Rearranging app icons feels very familiar if you’ve ever used an iPhone or an iPad. Simply pinch and hold an icon, and the entire Home View UI will enter “jiggle mode,” with each icon wobbling slightly to let you know that it can be moved. You can then grab an icon and drop it wherever you want within the current page or hold it against the left or right edge of the view to scroll to another page and drop it there. If you add a new icon to a page that was previously full, the icon in the bottom right corner will move to the next page, causing subsequent icons to reflow. You can also delete an app in jiggle mode by selecting the ‘-‘ button attached to it.
App icons cannot be freely placed in the Home View. Rather, icons begin at the top left of the view and fill in left-to-right until the row is full, and then a new row begins. Again, this is very much the way iPhone Home Screens worked until this year, except rather than a rectangular grid, visionOS app icons are arranged in a honeycomb pattern with a row of four icons followed by a row of five, then another row of four. Like iPhone Home Screens, pages in the visionOS Home View don’t have to be completely filled before the user is able to start a new page.
Rearranging icons in the Compatible Apps folder works a bit differently. When you pinch and hold an icon within the folder, a menu appears with three options:
- Add to Home View
- Edit Folder
- Delete App
The ‘Delete App’ option will remove the app from the device, naturally. ‘Edit Folder’ puts the Compatible Apps folder in jiggle mode, allowing you to rearrange icons within the folder. But to move an app out of the folder, you can’t simply drag it out while in jiggle mode. You have to pinch and hold it, then choose the ‘Add to Home View’ option.
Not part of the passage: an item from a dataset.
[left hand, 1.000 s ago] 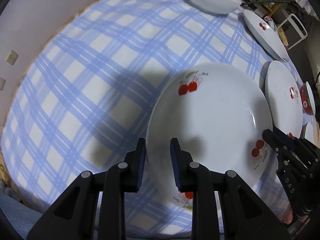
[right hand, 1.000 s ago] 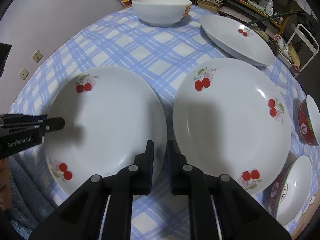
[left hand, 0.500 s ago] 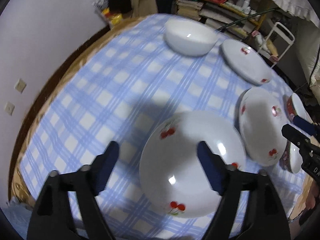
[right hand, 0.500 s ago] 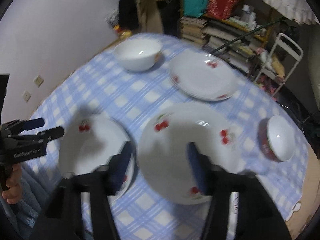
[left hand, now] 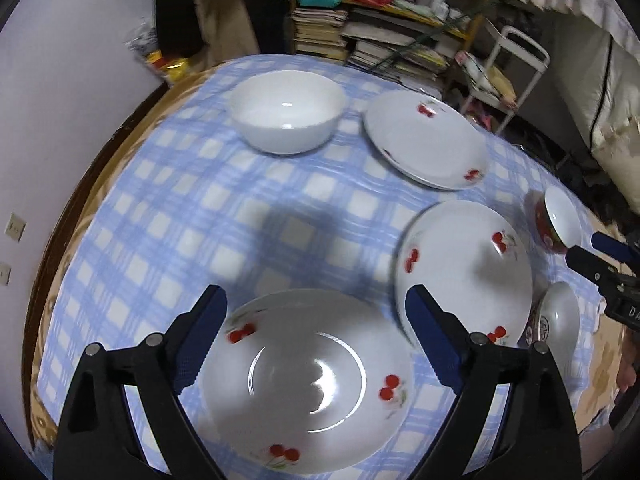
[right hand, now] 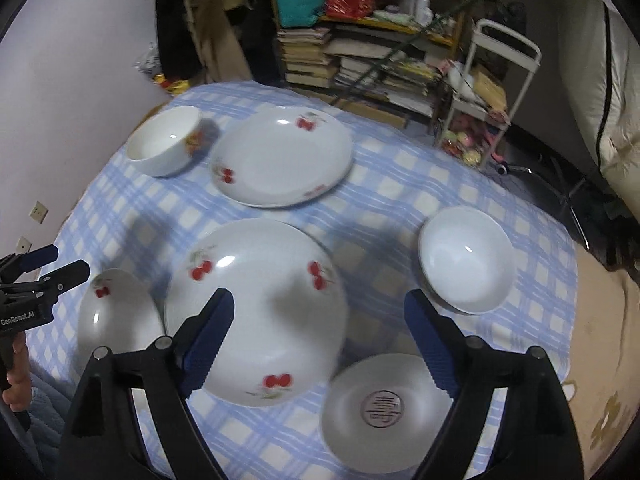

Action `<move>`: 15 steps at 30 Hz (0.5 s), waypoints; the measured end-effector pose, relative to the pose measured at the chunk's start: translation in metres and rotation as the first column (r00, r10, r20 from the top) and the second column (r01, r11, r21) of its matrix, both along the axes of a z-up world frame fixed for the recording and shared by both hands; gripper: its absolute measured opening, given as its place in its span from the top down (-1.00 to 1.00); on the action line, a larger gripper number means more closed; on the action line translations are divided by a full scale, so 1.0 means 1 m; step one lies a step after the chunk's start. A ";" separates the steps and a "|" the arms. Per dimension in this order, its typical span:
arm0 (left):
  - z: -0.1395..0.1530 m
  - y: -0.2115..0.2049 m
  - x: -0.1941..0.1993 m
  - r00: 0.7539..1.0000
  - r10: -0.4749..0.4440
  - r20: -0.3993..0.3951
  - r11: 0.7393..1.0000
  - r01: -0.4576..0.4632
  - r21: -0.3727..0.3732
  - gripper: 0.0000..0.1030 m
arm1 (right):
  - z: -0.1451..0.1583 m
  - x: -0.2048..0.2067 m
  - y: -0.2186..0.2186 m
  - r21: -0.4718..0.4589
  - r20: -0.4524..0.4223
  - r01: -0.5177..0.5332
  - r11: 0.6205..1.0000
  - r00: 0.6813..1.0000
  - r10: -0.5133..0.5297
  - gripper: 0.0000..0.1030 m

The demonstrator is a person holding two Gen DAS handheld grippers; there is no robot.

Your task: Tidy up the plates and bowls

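Observation:
Three white cherry-print plates lie on the blue checked tablecloth [left hand: 208, 216]. The near plate [left hand: 304, 376] sits under my open, empty left gripper [left hand: 316, 320]. The middle plate [right hand: 256, 308] sits under my open, empty right gripper [right hand: 318, 320], and it also shows in the left wrist view [left hand: 464, 272]. The far plate [right hand: 280, 156] lies beyond. A large white bowl [left hand: 286, 116] stands at the far left. Two red-sided small bowls [right hand: 466, 260] [right hand: 384, 404] sit at the right. Both grippers hover above the table.
Bookshelves with stacked books [right hand: 360, 64] and a white cart [right hand: 492, 92] stand behind the table. A wall with sockets [left hand: 16, 228] runs along the left. The table's wooden edge [left hand: 92, 184] shows at the left.
Both grippers have opened wide and risen well above the table. The view has pulled back, so more plates, bowls and the room behind now show.

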State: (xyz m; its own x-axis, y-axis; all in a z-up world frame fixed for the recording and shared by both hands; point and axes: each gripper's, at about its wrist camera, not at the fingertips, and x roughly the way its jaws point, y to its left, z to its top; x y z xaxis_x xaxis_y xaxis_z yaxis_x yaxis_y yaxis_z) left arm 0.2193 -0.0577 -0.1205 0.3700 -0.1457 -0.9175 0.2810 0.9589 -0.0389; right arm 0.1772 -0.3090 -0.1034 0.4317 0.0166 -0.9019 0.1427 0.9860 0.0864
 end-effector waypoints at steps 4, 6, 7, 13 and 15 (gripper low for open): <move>-0.016 -0.024 0.006 0.998 -0.036 -0.045 0.999 0.037 0.012 -0.75 | -0.015 -0.001 -0.016 0.033 -0.026 0.012 0.999 1.000 -0.011 -0.77; -0.025 -0.033 0.008 0.996 -0.053 -0.074 0.999 0.054 0.011 -0.75 | -0.024 -0.001 -0.021 0.037 -0.047 0.020 0.999 0.999 -0.018 -0.77; -0.029 -0.037 0.009 0.994 -0.059 -0.087 0.998 0.060 0.007 -0.75 | -0.028 0.000 -0.023 0.044 -0.056 0.021 0.999 0.998 -0.018 -0.77; -0.052 -0.055 0.011 0.987 -0.085 -0.136 0.996 0.087 0.007 -0.74 | -0.050 0.006 -0.031 0.068 -0.103 0.022 0.997 0.995 -0.015 -0.71; -0.058 -0.061 0.012 0.985 -0.097 -0.141 0.995 0.100 0.012 -0.74 | -0.057 0.008 -0.034 0.071 -0.113 0.022 0.997 0.994 -0.014 -0.70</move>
State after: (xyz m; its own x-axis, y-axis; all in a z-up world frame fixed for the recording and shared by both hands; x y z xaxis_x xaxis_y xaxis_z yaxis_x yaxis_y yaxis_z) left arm 0.2315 -0.1187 -0.1782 0.2222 -0.1570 -0.9623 0.3673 0.9277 -0.0665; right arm 0.1852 -0.3428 -0.1602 0.3289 0.0765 -0.9413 0.1731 0.9749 0.1397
This will place it in the next available slot in the main Home View.
iPad apps maintain their rounded rectangular shapes when added to the Home View, but the system adds a semi-transparent circle around the icons to make them blend in better with visionOS apps’ circular icons. While I find this sort of bubble effect cute, I do think it still looks out of place next to a full-size visionOS app icon, and I wonder if sticking to the plain rounded rectangle shape would have looked better.
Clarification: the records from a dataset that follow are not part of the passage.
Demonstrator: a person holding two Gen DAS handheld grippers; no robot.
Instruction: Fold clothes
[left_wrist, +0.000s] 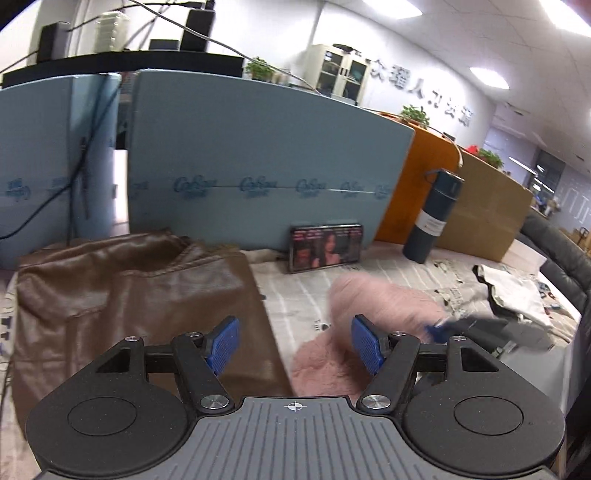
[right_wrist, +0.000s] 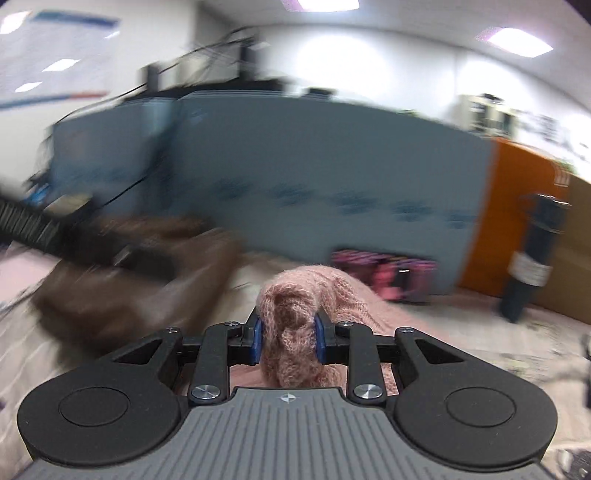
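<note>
Pink knit fabric bunches right in front of my right-hand camera, where the right gripper (right_wrist: 289, 339) is clamped on a thick fold of the pink sweater (right_wrist: 295, 332), both blue pads (right_wrist: 257, 341) pressing into the wool. Most of that view is smeared by motion blur, so I can only roughly make out the brown garment (right_wrist: 122, 295) at the left and a dark bar crossing it that I cannot identify. My left gripper (left_wrist: 293, 345) hangs with its jaws spread wide and nothing between them, above the seam where the brown leather-like garment (left_wrist: 122, 295) meets the sweater (left_wrist: 369, 310). From this side the right gripper (left_wrist: 436, 328) shows only as a blurred blue and grey streak against the pink wool. Everything rests on a table covered by a pale printed cloth (left_wrist: 295, 295). Behind it stand blue foam boards (left_wrist: 258, 155), a phone (left_wrist: 325, 248) propped with its screen lit, a dark flask (left_wrist: 434, 218), and an orange panel (left_wrist: 417, 184). A crumpled white garment (left_wrist: 517, 295) lies at the far right, partly cut off by a dark chair back (left_wrist: 557, 251).
</note>
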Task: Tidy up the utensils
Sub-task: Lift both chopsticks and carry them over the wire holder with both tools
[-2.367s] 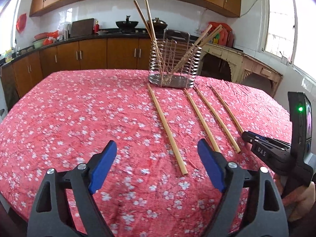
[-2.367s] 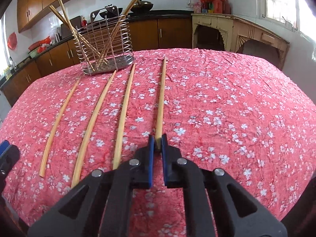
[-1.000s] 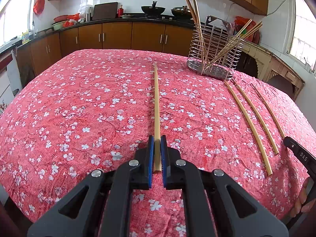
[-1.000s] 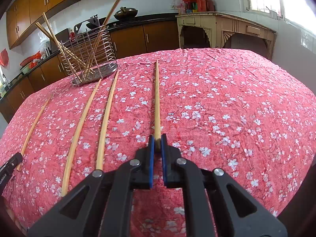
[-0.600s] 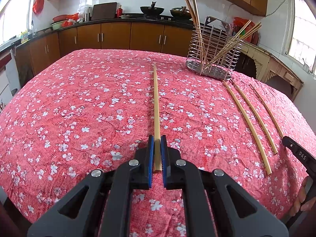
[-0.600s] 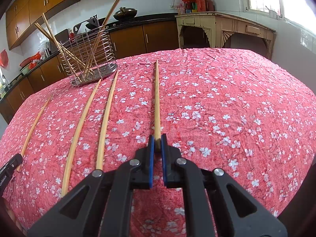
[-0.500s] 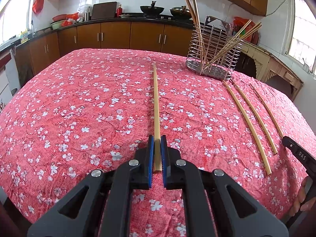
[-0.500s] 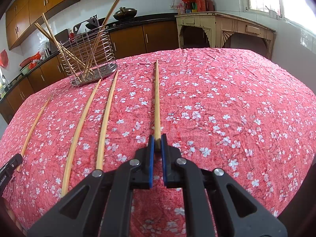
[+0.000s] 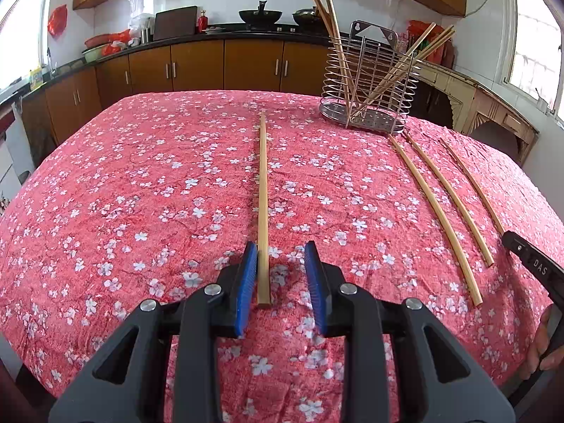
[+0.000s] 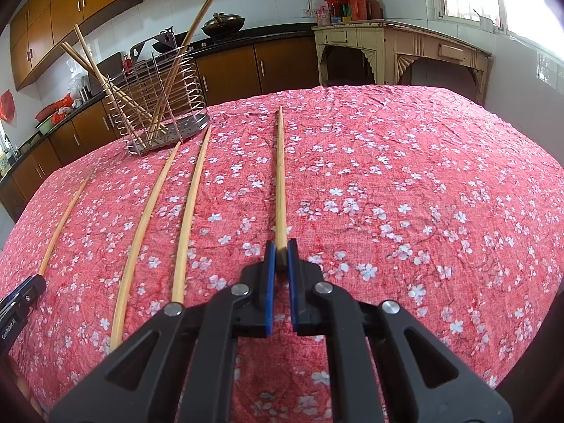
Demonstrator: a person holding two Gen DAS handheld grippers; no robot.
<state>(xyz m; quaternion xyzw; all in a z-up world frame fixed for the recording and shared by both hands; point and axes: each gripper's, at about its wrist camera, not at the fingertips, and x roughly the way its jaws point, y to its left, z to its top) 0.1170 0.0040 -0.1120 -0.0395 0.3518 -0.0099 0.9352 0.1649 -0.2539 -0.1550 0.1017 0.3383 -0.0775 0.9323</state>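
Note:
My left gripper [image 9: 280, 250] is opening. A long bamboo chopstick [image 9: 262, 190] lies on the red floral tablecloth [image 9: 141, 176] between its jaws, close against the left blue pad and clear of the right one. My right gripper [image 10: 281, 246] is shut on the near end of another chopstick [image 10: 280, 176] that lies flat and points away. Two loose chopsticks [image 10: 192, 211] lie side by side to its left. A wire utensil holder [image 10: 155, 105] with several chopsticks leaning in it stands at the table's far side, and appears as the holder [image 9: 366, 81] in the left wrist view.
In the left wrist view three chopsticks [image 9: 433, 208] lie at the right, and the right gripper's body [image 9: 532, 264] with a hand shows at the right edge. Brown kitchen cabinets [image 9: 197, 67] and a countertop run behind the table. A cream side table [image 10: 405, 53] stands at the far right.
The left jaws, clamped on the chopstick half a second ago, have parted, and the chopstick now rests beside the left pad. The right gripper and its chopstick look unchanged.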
Moving compatible apps out of the Home View and back into the Compatible Apps folder is even stranger than getting the icons out in the first place. To do so, you have to enter jiggle mode and then choose the ‘-‘ button attached to the app icon. That’s the button used to delete visionOS apps, but for iPad apps, it brings up a menu with two options: ‘Remove from Home View’ and ‘Delete.’ The ‘Remove from Home View’ option will move the icon back to the Compatible Apps folder, but it’s dangerously close to that ‘Delete’ button, so proceed with caution.
Speaking of folders, the Compatible Apps folder is the only one allowed in the visionOS Home View. Users can’t create custom folders of their own. If you try to hold an app icon over another one the way you would on an iPad to create a folder, the lower icon will simply move out of the way to make room for the one you’re dragging. visionOS apps can be arranged into pages but not folders, and only iPad apps can be tucked away in the single folder that exists. This is an odd omission and one I hope to see rectified soon.
With 13 apps per page and no way to organize apps into folders, the Home View can get out of hand pretty quickly. Pages start to pile up. On top of that, if you rearrange any icons, the system stops sorting apps alphabetically, so all future downloads are simply tacked on to the end of the last page. My Vision Pro currently has six pages of apps, and I’ve surrendered all but the first two pages to chaos. Anything beyond that just gets opened in Spotlight.
This system reminds me a lot of the iPhone Home Screen before the introduction of the App Library. Having access to my most-used apps at the beginning of the Home View is a game-changer, and it does remove a lot of friction when getting started on what I want to do. At the same time, I’m never going to take the time to organize most of the apps on my device. They’d be better off in a folder or just hidden away until I explicitly decide I want them in the Home View.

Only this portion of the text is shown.